Después de varios intentos, finalmente logramos trepar la pared.
—¡Estás sangrando! —exclama Daniel preocupado, señala una herida en mi brazo derecho— Solo es un raspón, ni siquiera me duele —resto importancia. Una vez cruzamos el muro, nos quedamos viendo el lugar, aquel que tanto habíamos soñado.
—Es...Es horrible —dice Daniel desilusionado, yo exploto en una carcajada, provocando que él voltee a verme confundido.
El anhelado exterior no era más que un pueblo desolado, la mayoría de las casas estaban hechas de adobe, patrullaban por las calles un par de gatos desnutridos, los jardines reverdecían el ambiente, pero al mismo tiempo estaban tan descuidados que daban una apariencia más salvaje, la suma de todo lo anterior hacía que el ambiente de los alrededores se percibiera inquietante.
—¡Mira! Allá está la ciudad —señala Daniel.
—Había olvidado que esto era una colina —comento pensativa; un recuerdo vago cruza mi mente. ¿Cómo pude olvidarlo?
—No está mal, es agradable.
—Mentiroso, dijiste que era horrible —acuso con diversión.
—Solo estaba sorprendido, no lo sé, es diferente de como lo recuerdo, más solitario creo.

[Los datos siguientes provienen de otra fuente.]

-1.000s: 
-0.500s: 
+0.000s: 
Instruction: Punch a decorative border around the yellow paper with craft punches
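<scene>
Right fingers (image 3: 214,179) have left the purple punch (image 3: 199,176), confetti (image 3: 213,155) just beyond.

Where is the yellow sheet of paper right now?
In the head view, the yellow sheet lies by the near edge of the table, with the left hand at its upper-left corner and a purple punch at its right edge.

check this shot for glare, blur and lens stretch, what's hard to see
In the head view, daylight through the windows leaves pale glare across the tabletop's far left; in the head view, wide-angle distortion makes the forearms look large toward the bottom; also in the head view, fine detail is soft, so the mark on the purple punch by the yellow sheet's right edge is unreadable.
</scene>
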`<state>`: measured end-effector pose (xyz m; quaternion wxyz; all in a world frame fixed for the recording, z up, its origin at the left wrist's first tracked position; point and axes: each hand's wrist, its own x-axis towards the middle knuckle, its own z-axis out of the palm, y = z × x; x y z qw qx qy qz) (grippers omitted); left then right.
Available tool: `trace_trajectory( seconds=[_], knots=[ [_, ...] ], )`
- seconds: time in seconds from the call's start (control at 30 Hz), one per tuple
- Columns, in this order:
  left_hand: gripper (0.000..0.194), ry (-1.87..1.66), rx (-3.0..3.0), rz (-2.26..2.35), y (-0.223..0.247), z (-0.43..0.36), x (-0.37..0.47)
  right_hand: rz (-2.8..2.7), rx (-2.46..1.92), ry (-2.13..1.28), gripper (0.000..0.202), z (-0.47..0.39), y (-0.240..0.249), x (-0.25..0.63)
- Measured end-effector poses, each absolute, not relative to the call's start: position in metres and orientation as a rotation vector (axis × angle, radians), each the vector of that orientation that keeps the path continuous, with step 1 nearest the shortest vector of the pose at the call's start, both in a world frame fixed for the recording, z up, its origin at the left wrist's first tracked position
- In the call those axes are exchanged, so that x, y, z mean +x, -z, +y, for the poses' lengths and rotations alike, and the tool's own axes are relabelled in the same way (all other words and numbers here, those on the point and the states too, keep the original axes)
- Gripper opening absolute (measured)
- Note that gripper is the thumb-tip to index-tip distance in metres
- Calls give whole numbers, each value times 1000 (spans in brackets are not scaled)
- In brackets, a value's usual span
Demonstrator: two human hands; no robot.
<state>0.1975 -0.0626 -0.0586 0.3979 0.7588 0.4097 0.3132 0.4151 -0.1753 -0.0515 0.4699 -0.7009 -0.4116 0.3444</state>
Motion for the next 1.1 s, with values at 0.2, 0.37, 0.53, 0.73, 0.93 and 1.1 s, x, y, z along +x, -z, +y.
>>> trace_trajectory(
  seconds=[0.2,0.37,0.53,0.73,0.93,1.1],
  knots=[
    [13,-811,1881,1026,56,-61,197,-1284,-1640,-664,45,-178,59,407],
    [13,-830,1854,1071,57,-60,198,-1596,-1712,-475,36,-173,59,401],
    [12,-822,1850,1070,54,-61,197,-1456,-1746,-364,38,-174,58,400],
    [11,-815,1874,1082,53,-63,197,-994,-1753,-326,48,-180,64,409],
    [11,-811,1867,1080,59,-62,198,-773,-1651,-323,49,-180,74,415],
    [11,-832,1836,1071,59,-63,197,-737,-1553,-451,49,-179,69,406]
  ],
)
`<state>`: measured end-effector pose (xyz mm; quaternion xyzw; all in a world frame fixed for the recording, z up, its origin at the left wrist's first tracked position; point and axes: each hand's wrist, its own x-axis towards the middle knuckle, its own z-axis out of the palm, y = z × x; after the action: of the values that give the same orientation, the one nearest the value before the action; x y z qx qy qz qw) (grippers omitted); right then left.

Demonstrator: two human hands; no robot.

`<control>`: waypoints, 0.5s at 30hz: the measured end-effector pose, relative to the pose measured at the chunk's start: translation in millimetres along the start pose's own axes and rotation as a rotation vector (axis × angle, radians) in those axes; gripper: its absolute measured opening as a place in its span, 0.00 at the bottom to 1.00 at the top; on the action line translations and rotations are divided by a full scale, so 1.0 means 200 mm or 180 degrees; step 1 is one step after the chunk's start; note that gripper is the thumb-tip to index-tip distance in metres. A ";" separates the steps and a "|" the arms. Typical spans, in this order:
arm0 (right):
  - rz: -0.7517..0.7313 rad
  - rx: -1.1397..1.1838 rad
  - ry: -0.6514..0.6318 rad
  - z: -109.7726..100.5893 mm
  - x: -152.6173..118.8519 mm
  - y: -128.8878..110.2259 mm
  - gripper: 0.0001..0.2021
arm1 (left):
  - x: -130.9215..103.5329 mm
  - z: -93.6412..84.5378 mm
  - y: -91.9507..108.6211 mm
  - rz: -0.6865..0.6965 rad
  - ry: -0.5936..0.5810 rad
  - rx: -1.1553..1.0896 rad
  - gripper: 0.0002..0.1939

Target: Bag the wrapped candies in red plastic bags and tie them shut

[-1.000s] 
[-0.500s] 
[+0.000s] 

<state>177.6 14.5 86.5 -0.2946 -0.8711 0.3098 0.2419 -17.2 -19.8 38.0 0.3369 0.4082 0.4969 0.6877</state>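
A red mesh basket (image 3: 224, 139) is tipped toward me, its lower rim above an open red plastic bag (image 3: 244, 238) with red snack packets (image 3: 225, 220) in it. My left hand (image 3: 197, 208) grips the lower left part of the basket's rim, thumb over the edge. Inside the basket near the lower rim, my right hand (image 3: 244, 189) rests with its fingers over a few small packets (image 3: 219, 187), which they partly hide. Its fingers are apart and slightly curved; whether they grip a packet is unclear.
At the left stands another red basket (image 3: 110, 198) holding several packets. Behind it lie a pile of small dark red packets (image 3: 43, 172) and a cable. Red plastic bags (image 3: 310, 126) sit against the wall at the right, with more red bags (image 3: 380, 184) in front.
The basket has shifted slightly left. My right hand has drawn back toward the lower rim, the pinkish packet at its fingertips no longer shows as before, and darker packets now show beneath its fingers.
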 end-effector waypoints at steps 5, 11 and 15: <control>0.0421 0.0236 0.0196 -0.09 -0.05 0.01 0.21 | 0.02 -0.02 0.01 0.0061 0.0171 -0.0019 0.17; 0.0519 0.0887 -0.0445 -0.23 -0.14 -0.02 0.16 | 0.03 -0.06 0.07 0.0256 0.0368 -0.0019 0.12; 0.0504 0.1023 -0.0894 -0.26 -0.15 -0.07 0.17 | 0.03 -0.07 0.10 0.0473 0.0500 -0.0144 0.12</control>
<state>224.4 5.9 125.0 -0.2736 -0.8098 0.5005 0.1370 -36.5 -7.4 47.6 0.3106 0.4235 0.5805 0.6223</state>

—Supongo que no fue buena idea —digo decepcionada.
—No, fue divertido, gracias. Al menos no hubo insectos o criaturas extrañas esta vez, solo trepamos un muro, ¡es el mejor cumpleaños!
Cuando el cielo empezó a oscurecerse fue el momento de regresar, el tiempo pasó más rápido de lo que quería. Después de cenar volvimos a escaparnos, esta vez para subir al tejado, que era nuestro lugar de encuentro más frecuente. Fue una noche fría, pero tranquila, hablamos de muchas cosas hasta quedarnos dormidos, y por unas horas todo fue perfecto.
El canto de un gallo nos levantó, el momento había llegado, permanecimos en silencio, se suponía que teníamos que despedirnos, pero las palabras eran dolorosas de pronunciar.
—Ellos vendrán pronto, deberías alistar tus maletas —sugerí.
—No tengo nada que llevar —comentó con tristeza. Daniel mantenía la cabeza agachada, pude ver como sus lágrimas se deslizaban y caían sobre el tejado— Isalia, yo... —echó a llorar.
—No sé, tengo miedo, de verdad... ¿Esto está bien? —pregunta mirándome a los ojos, era la primera vez que lo hacía. No pude contestarle, así que solo lo abracé con fuerza, no quería llorar, no podía permitírmelo, sabía que si lo hacía él se arrepentiría.